“By F1’s estimation, this is the largest series of interviews around the history of the sport that has ever been undertaken,” he says.
“It’s not a theme park experience, it’s a museum-grade exhibition that’s been carefully curated by a collection of expert contributors and curators with lots of support from F1 teams and drivers.
“We’ve interviewed nearly 80 people, we’ve got nearly 150 hours’ worth of aural testimonies. Each of these interviews are being stitched into nearly 70 short films that appear across the show.
“It’s taken us five years – it would have been out last year were it not for Covid.”

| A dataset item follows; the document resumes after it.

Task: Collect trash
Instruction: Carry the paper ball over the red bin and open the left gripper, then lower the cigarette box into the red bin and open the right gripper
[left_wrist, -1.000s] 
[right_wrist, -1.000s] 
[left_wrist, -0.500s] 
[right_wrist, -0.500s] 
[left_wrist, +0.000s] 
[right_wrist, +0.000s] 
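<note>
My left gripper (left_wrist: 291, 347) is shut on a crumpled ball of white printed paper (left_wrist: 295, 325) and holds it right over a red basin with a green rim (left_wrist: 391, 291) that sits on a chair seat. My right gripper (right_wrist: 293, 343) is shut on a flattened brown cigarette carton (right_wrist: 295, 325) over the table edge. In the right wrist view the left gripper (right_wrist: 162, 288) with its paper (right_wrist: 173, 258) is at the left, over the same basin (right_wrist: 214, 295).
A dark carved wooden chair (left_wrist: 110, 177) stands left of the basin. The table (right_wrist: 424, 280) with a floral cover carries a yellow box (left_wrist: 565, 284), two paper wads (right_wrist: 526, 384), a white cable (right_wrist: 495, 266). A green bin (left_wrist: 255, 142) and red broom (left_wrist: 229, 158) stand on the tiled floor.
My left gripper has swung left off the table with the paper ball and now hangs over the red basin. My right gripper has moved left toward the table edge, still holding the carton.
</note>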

So, dealing with abstracts aside, what will the exhibition actually look like? It’s difficult to get a straight answer from Harvey, so keen are he and the press team to trickle out teasers in the build-up rather than revealing anything solid.
Artist impressions show little more than what you might imagination – a full-size vintage F1 car divided up into various components, giant LED screens and plenty of precious artefacts in glass cases.
However, Harvey does shed some light on how an interview with a man who quite simply changed F1 contributes to what he believes will be one of the most arresting parts of the show.
“We went to interview Peter Wright [aerodynamicist and founding father of Lotus active suspension system], up at his home in Wales,” he says. “It was a fascinating few hours for the team, listening to him talk through how the whole ground effects thing came into existence, as well as the story of Colin [Chapman].
“We’ve been able to stitch his testimony and contrast it in a way so it’s relevant to all of the struggles and difficulties that the teams have had this year.
“For many of this new generation of fans that have connected with the sport through Drive to Survive over the last five years, they have no idea that ground effect was first used in F1 in 1978, not 2022.